Что имеем, не храним, потерявши – плачем - страница 58

Шрифт
Интервал


– Тяжело тебе, Володька, наверное. У меня тут в кармане, ты извини, деньги. Возьми. Тут немного. Всего там пятьдесят тысяч. Мало, знаю. Живешь в общежитии университета?

– Да, папа, – с трудом выговаривает он, в замешательстве, отвечая на вопрос отца.

Да, не такого он отца ожидал сейчас увидеть. Думал он, папа со своей «выдрой», испоганился совсем, а он, даже, ничего еще, выходит. Даже, понимает его, грустит. Глаза ведь его не врут. Они как зеркало, такие же прежние, как в годы юности его. Если бы эти не его отвислые щеки.

– Ты курить начал? – говорит ему отец. Сам он не курил, потому он и удивлен.

– Так получилось, папа.

– Ты только, сынок, учебу не бросай. Ладно. Покурил, пошли. Я сделаю тебе все бумаги, какие ты требуешь. И застрахуем дом. От беды, как ты намекаешь. Не бойся. Без угла ты не останешься. А она, поворчит, успокоится. Жадная она чуть. Понимаю. Не обращай на её характер, сынок. Когда мама твоя была еще жива, говорил ей, дом этот твой.

– Ладно, папа. Пошли. Перепишем. После, я сразу уеду.

– О смерти мамы, узнал ты от Марии Петровны, соседки? Это она тебе написала письмо?

– Да, папа. Она. И завтраком накормила она в это утро. И на кладбище я уже был у мамы.

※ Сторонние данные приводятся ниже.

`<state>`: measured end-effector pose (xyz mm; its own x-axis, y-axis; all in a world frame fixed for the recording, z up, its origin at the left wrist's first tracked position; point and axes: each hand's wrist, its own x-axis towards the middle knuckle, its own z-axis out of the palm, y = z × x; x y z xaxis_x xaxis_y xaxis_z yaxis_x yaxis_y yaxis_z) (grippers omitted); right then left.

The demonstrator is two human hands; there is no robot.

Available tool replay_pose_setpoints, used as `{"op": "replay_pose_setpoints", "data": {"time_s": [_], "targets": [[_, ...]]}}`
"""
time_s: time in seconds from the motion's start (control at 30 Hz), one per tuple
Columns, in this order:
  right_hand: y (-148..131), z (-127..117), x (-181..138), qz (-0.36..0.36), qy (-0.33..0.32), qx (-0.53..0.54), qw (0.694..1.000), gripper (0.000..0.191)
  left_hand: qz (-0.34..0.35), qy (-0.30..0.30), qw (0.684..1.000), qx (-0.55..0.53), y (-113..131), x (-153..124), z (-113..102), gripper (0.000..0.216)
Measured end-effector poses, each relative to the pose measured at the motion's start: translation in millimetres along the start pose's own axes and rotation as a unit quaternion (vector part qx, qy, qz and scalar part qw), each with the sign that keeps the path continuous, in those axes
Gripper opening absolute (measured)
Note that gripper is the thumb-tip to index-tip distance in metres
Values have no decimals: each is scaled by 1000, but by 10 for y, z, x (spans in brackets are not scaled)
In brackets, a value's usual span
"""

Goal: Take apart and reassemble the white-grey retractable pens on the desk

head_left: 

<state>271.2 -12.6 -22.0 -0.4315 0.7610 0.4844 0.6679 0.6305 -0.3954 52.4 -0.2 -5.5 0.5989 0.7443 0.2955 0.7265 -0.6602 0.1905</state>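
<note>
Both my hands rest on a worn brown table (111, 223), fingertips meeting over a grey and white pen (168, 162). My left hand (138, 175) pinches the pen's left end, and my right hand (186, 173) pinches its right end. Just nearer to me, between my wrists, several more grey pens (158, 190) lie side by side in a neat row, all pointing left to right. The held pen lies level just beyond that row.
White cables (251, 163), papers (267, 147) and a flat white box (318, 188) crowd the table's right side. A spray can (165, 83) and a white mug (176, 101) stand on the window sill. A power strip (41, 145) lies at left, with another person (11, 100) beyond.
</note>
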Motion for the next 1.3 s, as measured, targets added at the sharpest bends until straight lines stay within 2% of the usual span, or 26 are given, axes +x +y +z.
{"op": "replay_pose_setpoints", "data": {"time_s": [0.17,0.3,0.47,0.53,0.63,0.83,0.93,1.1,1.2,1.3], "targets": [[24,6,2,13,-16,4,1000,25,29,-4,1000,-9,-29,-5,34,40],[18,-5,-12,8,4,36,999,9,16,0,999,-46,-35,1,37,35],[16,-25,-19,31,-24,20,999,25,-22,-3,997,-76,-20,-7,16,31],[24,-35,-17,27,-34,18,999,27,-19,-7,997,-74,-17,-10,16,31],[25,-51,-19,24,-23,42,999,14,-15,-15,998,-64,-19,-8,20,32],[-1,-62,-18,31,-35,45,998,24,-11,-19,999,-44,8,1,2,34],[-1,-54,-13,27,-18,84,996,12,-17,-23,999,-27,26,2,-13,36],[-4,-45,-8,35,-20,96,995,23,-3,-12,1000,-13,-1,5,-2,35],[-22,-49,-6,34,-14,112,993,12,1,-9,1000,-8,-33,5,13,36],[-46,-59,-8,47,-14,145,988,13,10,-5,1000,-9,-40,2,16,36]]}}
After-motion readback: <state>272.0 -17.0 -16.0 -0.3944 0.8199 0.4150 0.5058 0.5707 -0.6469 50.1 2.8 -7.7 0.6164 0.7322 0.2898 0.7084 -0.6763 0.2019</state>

– Прости, сынок. Я виноват. Не буду оправдываться. Это пустое. Знай. Растерялся я, с этой переменой в стране. Почувствовал себя ненужным. Врать не буду. Помогла она. Вытащила. И вот я теперь, тружусь здесь. Надо чего тебе, пиши. Теперь нас двое только. Держаться вместе нам надо. А ты учись. Хорошая твоя работа. Я сам всю жизнь мечтал писать в газете. Но обстоятельства сложились так. После парт школы, куда мне было еще? Нисколько не жалею, что был коммунистом. Я его не предавал. Трудился. И сейчас тружусь. Бери, бери деньги. Они тебе еще как пригодятся.


*

Вскоре он попрощался с отцом.

Конечно, тот хотел посидеть наедине с ним и в доме. Но как бы он это осуществил, когда эта, побыв чуть в здании администрации, выбежала снова к ним, и молча, грозно сверкая глазами, уставилась на Куренкова старшего, что тот ей, видимо, скажет. С досады тот хлопнул руками по своим коленям, встал, шумно вздохнул, слепо сунул руку сыну, прощаясь.

– Ты, когда собираешься уехать, спросил он еще у сына, явно уже, еле сдерживая, чтобы не накричать на свою пассию.

– Да все, папа, – ответил он, тоже, явно нервничая. – Мне теперь, сам видишь, резона нет оставаться здесь больше. До утра, так уж и быть, переночую дома. Соберу бумаги мамы, фотки, а утром, отправлюсь на станцию. В одиннадцать там, поезд мой будет, до моего города. Ладно, папа. Завтра, думаю, проводишь меня?